The project lands are located in the southeastern part of the Athabasca basin, approximately 12 kilometres southwest of Denison’s Phoenix deposit, and 30 kilometres northwest of Cameco’s Key Lake Operation. The property is accessible year-round via the Fox Lake tote road, and Denison’s exploration team uses the nearby Wheeler River camp as a base of operations.

Denison Mines is a Canadian uranium exploration and development company with interests focused in the Athabasca Basin region of northern Saskatchewan, Canada. The Moon Lake South project is a joint venture between Denison Mines Corp., which operates the project and holds a 75 per cent interest in the property, and CanAlaska Uranium (TSXV: CVV), which holds the remaining 25 per cent interest.

Read more: Canadian Infrastructure Bank loans $1B to Ontario Power Generation for new small modular reactor for nuclear energy

Read more: Skyharbour adds eight properties to Athabasca Basin portfolio totalling over 490,000 hectares

The program has six complete diamond drill holes

“The discovery of high-grade sandstone-hosted uranium mineralization at Moon Lake South is a very exciting development for Denison, as our company’s recent field testing at the nearby 95 per cent-owned Wheeler River project has illustrated the potential viability of mining high-grade Athabasca Basin sandstone-hosted uranium deposits via In-Situ Recovery (ISR) mining” said David Cates, Denison’s president and CEO.

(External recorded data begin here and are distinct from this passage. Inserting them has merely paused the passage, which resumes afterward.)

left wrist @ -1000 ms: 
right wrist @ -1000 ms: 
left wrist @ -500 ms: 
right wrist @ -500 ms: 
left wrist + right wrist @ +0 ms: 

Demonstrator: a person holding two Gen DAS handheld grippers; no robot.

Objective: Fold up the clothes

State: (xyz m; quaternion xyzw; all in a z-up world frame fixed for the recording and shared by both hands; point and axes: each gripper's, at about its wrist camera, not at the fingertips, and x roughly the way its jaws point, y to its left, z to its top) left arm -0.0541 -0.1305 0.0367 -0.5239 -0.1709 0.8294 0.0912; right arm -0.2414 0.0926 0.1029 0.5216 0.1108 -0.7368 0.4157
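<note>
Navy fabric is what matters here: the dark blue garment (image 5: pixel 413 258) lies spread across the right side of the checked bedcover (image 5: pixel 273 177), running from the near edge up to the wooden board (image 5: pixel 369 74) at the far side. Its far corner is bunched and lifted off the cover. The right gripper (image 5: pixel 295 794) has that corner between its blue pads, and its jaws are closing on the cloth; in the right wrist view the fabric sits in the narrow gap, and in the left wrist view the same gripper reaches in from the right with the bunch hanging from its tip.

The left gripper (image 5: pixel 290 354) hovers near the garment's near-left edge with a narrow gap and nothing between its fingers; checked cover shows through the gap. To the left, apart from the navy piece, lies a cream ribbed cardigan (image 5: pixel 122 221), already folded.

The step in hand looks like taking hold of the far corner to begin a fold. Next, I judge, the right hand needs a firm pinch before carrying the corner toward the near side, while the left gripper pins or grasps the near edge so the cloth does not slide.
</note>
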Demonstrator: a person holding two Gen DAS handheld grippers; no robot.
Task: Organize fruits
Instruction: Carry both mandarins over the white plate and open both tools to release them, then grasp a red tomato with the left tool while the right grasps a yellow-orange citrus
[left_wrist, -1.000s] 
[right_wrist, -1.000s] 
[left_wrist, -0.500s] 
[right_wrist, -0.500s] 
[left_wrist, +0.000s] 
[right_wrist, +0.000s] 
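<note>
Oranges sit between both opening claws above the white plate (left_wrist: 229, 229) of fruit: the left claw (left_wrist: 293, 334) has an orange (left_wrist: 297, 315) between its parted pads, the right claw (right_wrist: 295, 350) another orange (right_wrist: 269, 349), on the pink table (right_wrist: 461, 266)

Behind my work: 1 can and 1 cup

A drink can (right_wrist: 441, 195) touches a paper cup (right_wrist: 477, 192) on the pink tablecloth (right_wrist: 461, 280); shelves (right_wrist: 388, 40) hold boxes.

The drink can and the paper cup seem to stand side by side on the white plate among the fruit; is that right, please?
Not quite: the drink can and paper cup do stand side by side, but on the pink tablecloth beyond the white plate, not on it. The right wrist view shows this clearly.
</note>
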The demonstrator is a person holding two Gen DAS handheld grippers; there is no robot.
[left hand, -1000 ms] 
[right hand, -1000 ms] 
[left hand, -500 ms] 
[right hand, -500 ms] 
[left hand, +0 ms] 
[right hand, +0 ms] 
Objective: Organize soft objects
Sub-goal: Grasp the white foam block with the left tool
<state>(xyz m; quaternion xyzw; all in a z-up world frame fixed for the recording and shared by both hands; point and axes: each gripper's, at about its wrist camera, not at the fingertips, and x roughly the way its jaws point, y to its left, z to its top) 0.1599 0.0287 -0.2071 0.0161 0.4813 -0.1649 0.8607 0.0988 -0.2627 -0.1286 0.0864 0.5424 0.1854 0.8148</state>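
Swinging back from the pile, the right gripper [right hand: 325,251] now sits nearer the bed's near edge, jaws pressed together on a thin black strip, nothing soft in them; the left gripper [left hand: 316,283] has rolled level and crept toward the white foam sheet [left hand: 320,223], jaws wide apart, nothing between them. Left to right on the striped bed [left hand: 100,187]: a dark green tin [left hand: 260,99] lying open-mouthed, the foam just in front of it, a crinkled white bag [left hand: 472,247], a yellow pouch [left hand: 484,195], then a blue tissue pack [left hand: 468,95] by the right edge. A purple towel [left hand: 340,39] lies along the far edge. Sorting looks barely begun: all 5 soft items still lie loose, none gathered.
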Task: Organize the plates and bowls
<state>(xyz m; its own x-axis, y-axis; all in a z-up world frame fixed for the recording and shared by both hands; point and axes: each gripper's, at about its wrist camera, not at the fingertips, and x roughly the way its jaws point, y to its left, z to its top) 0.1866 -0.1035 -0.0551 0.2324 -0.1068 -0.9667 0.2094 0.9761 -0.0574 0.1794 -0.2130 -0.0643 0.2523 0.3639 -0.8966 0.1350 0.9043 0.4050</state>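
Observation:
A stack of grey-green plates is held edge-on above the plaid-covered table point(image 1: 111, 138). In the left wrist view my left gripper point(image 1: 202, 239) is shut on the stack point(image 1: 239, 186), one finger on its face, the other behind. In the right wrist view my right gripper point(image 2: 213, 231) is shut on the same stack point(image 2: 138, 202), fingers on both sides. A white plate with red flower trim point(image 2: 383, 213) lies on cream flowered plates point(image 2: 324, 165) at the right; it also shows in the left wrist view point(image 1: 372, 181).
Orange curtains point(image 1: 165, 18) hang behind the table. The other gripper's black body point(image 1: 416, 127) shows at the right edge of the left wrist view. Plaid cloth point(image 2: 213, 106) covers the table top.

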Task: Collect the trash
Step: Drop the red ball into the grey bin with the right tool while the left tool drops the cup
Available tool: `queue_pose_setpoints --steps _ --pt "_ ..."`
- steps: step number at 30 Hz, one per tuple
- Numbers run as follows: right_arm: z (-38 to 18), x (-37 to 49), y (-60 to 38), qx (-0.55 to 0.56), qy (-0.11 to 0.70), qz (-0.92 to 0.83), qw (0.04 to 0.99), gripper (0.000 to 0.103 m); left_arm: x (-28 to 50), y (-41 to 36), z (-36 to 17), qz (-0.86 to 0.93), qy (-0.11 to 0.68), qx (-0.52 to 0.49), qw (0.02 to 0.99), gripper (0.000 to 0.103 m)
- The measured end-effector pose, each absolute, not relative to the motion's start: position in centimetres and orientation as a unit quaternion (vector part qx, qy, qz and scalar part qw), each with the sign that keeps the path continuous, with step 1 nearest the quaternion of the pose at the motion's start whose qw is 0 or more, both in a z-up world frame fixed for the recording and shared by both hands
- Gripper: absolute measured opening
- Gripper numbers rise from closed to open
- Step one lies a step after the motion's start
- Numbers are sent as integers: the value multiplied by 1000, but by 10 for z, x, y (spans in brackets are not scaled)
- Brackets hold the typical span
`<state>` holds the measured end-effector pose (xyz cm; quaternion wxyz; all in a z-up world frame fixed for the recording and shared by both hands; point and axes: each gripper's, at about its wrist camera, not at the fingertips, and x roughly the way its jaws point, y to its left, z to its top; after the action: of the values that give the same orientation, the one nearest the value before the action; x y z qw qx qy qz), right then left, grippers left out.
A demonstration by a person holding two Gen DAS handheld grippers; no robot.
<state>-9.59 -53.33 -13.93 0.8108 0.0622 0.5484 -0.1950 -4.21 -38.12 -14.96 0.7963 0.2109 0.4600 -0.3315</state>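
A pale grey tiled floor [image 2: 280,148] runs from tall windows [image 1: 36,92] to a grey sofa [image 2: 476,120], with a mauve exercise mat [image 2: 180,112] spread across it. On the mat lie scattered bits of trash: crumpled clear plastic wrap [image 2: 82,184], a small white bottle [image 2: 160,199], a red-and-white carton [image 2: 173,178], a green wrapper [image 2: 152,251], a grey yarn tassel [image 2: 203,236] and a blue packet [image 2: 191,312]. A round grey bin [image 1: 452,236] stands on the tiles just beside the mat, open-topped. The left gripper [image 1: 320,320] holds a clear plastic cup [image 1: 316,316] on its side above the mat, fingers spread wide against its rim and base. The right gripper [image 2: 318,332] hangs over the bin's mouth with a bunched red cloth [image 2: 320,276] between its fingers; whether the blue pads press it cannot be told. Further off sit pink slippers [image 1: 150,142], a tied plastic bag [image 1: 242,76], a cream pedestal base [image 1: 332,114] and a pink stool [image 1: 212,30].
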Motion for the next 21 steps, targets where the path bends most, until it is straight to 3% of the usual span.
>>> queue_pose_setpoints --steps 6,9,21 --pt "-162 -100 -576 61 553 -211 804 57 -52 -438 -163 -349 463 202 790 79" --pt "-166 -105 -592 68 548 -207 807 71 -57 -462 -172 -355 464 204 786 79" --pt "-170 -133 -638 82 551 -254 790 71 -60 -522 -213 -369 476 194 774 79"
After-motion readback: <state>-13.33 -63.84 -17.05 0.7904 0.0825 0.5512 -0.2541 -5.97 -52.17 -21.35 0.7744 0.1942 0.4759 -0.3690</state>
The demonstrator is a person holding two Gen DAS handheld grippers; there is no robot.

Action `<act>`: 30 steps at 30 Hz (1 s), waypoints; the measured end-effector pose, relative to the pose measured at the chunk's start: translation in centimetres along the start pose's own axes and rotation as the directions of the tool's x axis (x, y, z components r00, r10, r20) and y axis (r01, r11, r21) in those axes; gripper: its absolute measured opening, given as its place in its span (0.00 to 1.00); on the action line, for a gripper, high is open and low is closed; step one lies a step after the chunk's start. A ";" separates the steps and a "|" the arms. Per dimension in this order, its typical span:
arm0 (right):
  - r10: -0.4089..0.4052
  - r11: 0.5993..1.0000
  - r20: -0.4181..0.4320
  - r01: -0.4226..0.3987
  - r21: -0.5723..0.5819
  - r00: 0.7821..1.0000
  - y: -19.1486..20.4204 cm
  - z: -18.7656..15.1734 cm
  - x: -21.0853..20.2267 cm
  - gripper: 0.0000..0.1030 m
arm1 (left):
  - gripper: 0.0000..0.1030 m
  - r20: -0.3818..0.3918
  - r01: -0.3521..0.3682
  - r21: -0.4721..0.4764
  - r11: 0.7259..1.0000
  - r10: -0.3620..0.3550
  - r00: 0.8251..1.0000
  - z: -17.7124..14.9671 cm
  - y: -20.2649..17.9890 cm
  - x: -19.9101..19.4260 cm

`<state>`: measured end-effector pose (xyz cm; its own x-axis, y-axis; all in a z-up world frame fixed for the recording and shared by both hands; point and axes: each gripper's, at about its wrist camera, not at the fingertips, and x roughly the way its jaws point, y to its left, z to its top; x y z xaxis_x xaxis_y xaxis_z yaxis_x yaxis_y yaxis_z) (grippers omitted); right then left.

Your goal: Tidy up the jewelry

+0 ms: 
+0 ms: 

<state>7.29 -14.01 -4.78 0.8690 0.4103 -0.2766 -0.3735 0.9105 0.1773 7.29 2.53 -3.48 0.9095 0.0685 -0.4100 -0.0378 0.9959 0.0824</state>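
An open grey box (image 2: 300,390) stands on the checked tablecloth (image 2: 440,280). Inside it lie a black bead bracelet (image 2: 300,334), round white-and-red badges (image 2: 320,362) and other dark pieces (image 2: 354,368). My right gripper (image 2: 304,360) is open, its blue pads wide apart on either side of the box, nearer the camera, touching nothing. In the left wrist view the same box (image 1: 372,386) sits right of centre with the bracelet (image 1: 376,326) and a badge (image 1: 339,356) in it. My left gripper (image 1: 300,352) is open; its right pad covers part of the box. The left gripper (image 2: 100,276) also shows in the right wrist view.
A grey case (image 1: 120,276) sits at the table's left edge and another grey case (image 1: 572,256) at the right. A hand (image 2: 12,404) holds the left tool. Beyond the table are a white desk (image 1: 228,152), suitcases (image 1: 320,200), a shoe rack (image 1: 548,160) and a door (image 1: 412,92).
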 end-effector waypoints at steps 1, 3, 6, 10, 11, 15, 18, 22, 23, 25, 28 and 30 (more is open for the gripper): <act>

After the completion of a drill hole, the hole is radiometrically logged using a downhole gamma probe, which collects continuous readings of radioactivity along the length of the drill hole. The gamma-log results provide a preliminary radiometric equivalent uranium value (eU3O8 per cent) for the hole, which is reasonably accurate, except in very high-grade zones. The company reports eU3O8 as a preliminary result and subsequently reports definitive assay grades following sampling and chemical analysis of the mineralized drill core.

Assay sample intervals are typically 50 centimetres long, except where higher or lower-grade mineralization boundaries fall within the interval. In that case, two 25 centimetre samples are collected, and flank samples of 1.0 metre are always collected where mineralization is located.

Systematic geochemistry samples are collected every 10 metres down the hole. All assayed core is split in half, with one half retained and the other sent to the Saskatchewan Research Council Geoanalytical Laboratory in Saskatoon for analysis. Control samples are routinely assayed with each batch of core samples analyzed.

The Athabasca basin is home to a number of different competing uranium companies.

Skyharbour Resources (TSXV: SYH) (OTCQX: SYHBF) (Frankfurt: SC1P) recently added eight new uranium exploration properties in the Athabasca Basin of northern Saskatchewan on Monday.

Meanwhile, NexGen Energy (TSX: NXE) (ASX: NXE) (NYSE: NXE), which operates the Arrow deposit, recently established a 100% Indigenous owned and operated gravel supply company in Northwest Saskatchewan.

Denison shares dipped $0.02 on Wednesday to trade at $1.37 on the Toronto Stock Exchange.